1.2 experimental result
1.2.1 the impact to neurological handicap symptom
The degree of neurological handicap symptom:Compared with model group, each compound recipe group all can significantly improve neurological handicap disease
Shape, and have obvious dose-effect relationship.
1.2.2 the impact to cerebral infarct size
Impact to cerebral infarct size:Compared with model group, each compound recipe group group all can be substantially reduced animal ischemia
Fill cerebral Infarction area again, and have obvious dose-effect relationship.
Embodiment 2:Impact to dementia mice learning capacity caused by scopolamine
2.1 material:
Medicine:
Huperzine A-Zhulin Antun (Huperzine-A Tablets, Tests for Uniformity).
Scopolamine hydrobromide injection.
Healthy cleaning grade ICR mice, 5-6 week old, 18~22g, male and female half and half.

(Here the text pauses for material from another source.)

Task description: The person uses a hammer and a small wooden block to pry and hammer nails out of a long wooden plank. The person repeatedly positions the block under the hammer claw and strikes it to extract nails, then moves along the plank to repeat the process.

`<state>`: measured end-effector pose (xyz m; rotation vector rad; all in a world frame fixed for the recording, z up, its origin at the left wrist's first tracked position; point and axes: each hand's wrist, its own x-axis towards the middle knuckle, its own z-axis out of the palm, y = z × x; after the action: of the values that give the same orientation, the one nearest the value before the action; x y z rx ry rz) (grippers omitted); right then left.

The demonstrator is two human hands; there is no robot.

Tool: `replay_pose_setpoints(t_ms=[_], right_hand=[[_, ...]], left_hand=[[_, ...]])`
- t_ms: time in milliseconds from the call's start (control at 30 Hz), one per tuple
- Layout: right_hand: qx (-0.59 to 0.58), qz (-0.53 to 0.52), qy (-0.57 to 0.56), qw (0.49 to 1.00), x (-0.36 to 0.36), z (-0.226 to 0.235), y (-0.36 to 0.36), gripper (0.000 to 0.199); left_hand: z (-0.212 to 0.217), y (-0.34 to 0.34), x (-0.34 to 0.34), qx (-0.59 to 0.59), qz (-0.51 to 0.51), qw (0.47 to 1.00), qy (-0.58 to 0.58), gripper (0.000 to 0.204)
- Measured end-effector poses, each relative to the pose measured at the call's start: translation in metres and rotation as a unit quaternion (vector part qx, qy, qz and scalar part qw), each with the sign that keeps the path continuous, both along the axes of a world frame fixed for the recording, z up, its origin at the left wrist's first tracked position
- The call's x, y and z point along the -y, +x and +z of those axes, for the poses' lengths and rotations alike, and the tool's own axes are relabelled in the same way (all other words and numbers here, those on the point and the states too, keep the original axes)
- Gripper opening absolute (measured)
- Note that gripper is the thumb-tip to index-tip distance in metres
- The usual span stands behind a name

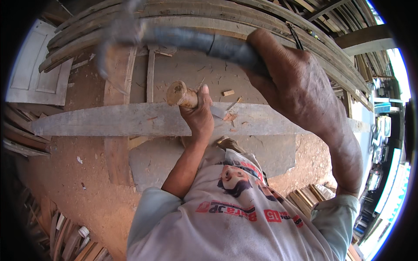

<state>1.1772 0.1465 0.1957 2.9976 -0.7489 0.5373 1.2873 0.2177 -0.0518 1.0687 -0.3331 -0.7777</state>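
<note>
My left hand (199,116) is wrapped round the wooden handle of a chisel (182,95), with the thumb up along it. The chisel's flat blade (218,112) points right and meets the long wooden plank (156,122) beside a small reddish cut with chips. Raised above and to the right, my right hand (289,76) grips the dark wrapped handle of a hammer (191,41). The hammer's head (124,32) is smeared by motion at the upper left, apart from the chisel's butt end.
Stacked long boards (204,15) line the far side. A white panelled door (37,69) leans at the left. Wood offcuts (72,239) lie at the lower left, more (309,198) at the lower right. A loose wood chip (228,92) lies beyond the plank.
</note>
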Motion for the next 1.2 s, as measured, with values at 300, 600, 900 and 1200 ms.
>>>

Instrument:Chengdu Tai Meng DT200 mice diving tower instrument.
2.2 experimental technique:
Animal packet and dosage
Administration
Gastric infusion, once a day, continuous 10 days, matched group gave same volume solvent control.
The index of observation
Mice diving tower device is six rectangle reflective box, and size is 10cm*10cm*30cm, is moulded with black
Flitch is separated between 6.Bottom surface is rustless steel grid, and grid spacing is 0.5cm.Every left rear corner places a height
Rubber platform with diameter 4.5cm.By mice towards corner gently place with platform on, adapt to environment
3min, then passes to 32V electric current.If animal jumps off platform, shocked by electricity, its normal reaction should be rebound
To hide noxious stimulation, most animals may skip in grid platform again or repeatedly, after being shocked by electricity
Snap back platform again.Carry out diving tower training within 1 hour after this experiment last dose, test after 24 hours and remember into
Achievement.Model group and each administration group are in first 30 minutes lumbar injection scopolamine 2mg/kg of test, control group mice
Lumbar injection equal-volume normal saline.Mice is positioned on platform towards corner, observes and record in 5 minutes
Number of times and incubation period that mice jumps off platform and gets shocked.The mice not jumped off in 5min its diving tower incubation period
Calculate by 300s.
Statistical method
All data mean ± standard deviationRepresent.Using SPSS software, to meeting normal distribution
Data, mean compares uses one factor analysis of variance, if variance is neat, compares two-by-two and adopts least significant difference,
If heterogeneity of variance, compared two-by-two using Dunnett ' s T3 check row;As do not met normal distribution, then use
Non parametric testss Kruskal Wallis carries out statistical analysiss.
2.3 result
With blank control group contrast, model group substantially shortens incubation period, and errors number substantially increases.Huperzine A-Zhulin Antun group
It is obviously prolonged incubation period than mice with model group.
Each compound recipe group all has different degrees of prolongation incubation period, and errors number also significantly reduces, and has pronounced amount
Effect relation, is respectively provided with significant difference, and curative effect is substantially better than Huperzine A-Zhulin Antun group.